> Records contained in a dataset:
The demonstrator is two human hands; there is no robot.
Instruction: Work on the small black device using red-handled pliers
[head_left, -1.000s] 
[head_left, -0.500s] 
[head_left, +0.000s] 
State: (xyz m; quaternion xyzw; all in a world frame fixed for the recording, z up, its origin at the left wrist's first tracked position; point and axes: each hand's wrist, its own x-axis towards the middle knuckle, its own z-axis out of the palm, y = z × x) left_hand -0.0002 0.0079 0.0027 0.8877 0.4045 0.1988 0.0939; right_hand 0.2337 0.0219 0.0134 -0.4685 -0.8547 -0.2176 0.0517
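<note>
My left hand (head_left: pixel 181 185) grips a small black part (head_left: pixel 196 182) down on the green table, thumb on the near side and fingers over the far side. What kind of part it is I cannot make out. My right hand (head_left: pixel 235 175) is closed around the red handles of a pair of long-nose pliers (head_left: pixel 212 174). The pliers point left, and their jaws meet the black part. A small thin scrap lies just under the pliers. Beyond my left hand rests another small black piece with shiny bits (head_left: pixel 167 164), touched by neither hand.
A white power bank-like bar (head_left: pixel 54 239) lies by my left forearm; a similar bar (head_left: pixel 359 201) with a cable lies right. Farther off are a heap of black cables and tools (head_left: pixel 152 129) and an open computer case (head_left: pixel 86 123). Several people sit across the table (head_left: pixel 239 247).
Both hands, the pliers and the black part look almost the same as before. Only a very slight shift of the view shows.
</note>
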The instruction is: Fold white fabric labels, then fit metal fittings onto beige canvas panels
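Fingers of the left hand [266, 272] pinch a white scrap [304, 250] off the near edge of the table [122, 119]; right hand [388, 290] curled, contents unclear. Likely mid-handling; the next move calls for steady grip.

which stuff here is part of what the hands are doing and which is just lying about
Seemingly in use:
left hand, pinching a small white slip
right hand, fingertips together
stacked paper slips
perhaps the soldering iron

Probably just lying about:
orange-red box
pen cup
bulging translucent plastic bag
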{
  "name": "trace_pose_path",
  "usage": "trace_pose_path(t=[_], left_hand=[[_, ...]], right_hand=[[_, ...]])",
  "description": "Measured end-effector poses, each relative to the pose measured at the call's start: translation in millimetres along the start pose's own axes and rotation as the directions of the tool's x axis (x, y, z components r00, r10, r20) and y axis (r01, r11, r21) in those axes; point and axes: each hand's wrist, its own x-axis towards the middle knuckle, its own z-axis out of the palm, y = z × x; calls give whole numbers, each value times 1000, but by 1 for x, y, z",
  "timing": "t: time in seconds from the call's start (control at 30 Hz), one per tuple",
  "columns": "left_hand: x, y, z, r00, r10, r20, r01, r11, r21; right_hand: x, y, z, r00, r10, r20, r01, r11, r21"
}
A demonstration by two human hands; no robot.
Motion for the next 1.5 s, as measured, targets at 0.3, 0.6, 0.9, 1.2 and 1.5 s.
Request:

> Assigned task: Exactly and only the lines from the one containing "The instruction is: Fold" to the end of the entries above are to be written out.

> Solution below:
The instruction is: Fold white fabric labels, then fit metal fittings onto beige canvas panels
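Fingers of the left hand [266, 272] pinch a white scrap [304, 250] off the near edge of the table [122, 119]; right hand [388, 290] curled, contents unclear. Likely mid-handling; the next move calls for steady grip.

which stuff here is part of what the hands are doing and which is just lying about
Seemingly in use:
left hand, pinching a small white slip
right hand, fingertips together
stacked paper slips
perhaps the soldering iron

Probably just lying about:
orange-red box
pen cup
bulging translucent plastic bag
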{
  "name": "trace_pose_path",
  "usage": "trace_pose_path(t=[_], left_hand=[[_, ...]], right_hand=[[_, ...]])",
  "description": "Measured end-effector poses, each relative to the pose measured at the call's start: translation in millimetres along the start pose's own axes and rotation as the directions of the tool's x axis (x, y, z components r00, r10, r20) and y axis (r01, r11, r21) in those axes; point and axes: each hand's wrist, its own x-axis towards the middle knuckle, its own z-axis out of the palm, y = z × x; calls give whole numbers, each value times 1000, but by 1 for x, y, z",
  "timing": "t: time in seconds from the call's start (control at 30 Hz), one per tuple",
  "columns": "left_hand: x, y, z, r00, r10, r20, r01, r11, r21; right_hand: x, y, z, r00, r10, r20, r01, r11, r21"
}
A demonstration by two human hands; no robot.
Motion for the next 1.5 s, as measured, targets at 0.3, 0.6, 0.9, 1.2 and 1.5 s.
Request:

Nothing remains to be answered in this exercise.